Well there is no firm rule as to optimization and the “process” of building an environment evolves more through the iteration process than it does by always sticking with the ideal of the perfect workflow technique.
What the camera does not see does not get rendered so performance is based on what is being rendered per frame so the size of the object is what matters relative to screen size. So lets say your player is close to a door of a rather large building. If the building is a single object with complex shaders attached then the entire building will be rendered even though only the door is relative to screen space. In this situation it might be better to build the entire building (assuming say Blender is being used) and then instance copy common elements like windows or ledges to break things down into chunks. Now when close to the door only the door gets rendered and the rest is culled.
Draw call wise it’s less of a factor as to being up close as once again it’s about screen space rendering but back to the building example the sum total of all of the textures being used can be converted to a texture atlas so that the draw calls of the entire building can be based on the use of a single material.

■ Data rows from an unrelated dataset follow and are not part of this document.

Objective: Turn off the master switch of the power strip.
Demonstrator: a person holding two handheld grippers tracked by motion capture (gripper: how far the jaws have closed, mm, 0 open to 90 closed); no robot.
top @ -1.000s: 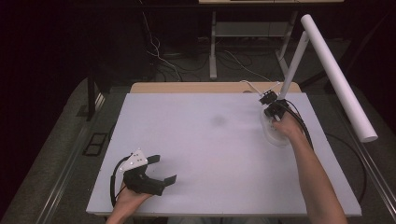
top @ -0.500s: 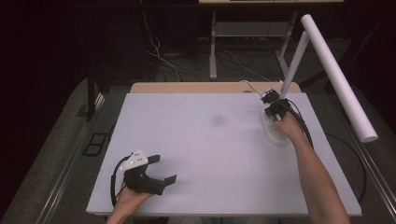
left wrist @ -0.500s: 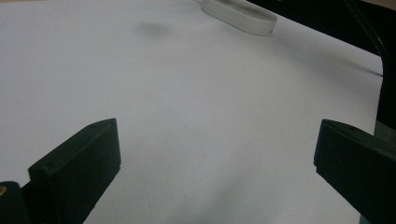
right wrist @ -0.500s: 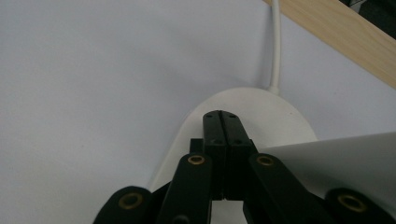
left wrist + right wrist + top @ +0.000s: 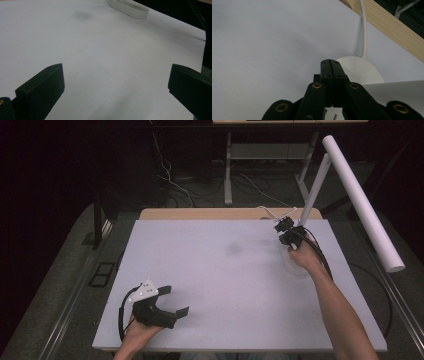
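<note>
A white desk lamp stands at the table's far right, with a slanted pole (image 5: 314, 190) and a long tube head (image 5: 362, 202). Its round base (image 5: 362, 70) lies just beyond my right gripper (image 5: 330, 63), whose jaws are pressed together with nothing visible between the tips. In the high view the right gripper (image 5: 283, 226) points away from the person, beside the foot of the pole. My left gripper (image 5: 175, 300) rests at the near left of the white table (image 5: 225, 285), jaws wide apart and empty. The left gripper (image 5: 116, 70) faces the pale disc (image 5: 130, 7) across the table.
A white cable (image 5: 363, 30) runs from the lamp base over the wooden back edge (image 5: 387, 22). A faint grey smudge (image 5: 233, 249) marks the table's middle. A white flat surface (image 5: 399, 90) sits close at the right gripper view's lower right. Black cables trail from both grippers.
</note>
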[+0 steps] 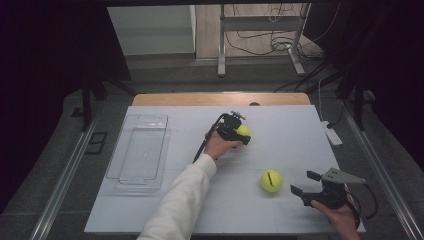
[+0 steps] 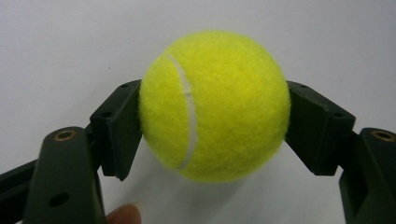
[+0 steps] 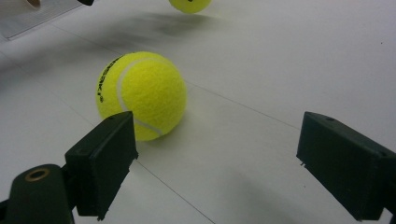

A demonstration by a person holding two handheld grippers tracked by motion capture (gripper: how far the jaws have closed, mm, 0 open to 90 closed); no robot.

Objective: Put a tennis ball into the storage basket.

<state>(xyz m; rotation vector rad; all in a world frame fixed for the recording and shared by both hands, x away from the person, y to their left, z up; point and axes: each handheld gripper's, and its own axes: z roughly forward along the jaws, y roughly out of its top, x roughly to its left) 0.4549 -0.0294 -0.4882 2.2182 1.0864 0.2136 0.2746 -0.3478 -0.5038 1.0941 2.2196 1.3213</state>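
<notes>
My left gripper (image 1: 239, 134) pinches a ball (image 2: 212, 105), half hidden at twelve o'clock. My right gripper (image 1: 306, 184) has fingers spread; the second ball (image 1: 271, 180) sits free on the open counter (image 1: 290, 135).

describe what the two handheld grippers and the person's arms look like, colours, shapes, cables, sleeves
Both grippers are black, each with two blocky, flat-faced jaws; brass-coloured rivets sit at the jaw joints. The left gripper trails a black cable along the forearm, which wears a white long sleeve. The right gripper carries a grey three-cornered plate on top, with a dark cable looping beside the hand.
</notes>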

For example I have a scene with about 24 buildings that are mapped to a single material using a texture atlas so no matter how many are in view at any given time the draw call is equal to the use of a single material.

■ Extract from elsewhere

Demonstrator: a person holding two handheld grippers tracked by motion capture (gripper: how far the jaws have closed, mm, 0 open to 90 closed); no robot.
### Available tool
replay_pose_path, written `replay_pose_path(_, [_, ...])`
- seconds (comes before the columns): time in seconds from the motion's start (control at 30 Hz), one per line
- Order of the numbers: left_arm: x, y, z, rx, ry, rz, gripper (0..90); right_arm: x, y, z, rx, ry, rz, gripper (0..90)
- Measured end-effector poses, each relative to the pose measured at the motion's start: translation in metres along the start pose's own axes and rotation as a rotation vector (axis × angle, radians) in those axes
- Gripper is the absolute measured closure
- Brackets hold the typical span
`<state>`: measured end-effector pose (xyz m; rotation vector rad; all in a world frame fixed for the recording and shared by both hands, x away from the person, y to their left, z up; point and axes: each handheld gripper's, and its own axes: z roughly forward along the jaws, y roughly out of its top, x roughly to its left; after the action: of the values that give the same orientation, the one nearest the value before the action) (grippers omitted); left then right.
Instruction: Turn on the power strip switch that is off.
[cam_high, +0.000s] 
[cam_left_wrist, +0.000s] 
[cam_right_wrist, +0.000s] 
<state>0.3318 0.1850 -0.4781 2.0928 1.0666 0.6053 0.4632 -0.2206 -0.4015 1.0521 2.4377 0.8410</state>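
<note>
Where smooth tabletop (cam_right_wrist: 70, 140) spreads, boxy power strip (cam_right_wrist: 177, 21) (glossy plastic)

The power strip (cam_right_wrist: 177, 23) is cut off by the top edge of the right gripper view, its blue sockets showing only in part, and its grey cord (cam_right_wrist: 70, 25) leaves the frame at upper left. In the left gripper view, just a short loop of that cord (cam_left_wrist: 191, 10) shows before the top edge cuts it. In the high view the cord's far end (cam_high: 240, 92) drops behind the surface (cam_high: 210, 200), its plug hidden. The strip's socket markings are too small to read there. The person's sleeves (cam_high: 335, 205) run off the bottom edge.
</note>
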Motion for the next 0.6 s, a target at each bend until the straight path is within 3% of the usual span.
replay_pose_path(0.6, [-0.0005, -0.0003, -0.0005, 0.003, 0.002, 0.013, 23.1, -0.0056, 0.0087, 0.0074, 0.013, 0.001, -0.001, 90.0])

So how I would approach designing a new environment from scratch is to just begin by placing objects based on my design and defer what would be consider best practice for later once the object and map get closer to completion via iteration. Once I happy with the result I’ll run a profile on the map as it’s this process that “tells” you what issues as to performance with out having to guess at what might be a common cause that does not apply. It’s also the opportunity to look at objects from different angles and make informed decisions based on what is in hand and not as being considered best practice before anything is built.
It’s not so much about following best practice as a workflow, as BP can only be applied in context, but rather what options are available to you that would work for any given situation based on the experience of cause and effect.
My general philosophy is “it’s always better to have too much than not enough as you can take too much and make it less where you can not always make not enough do more” ')
So always start by making what you want to see and then decided what has to happen later.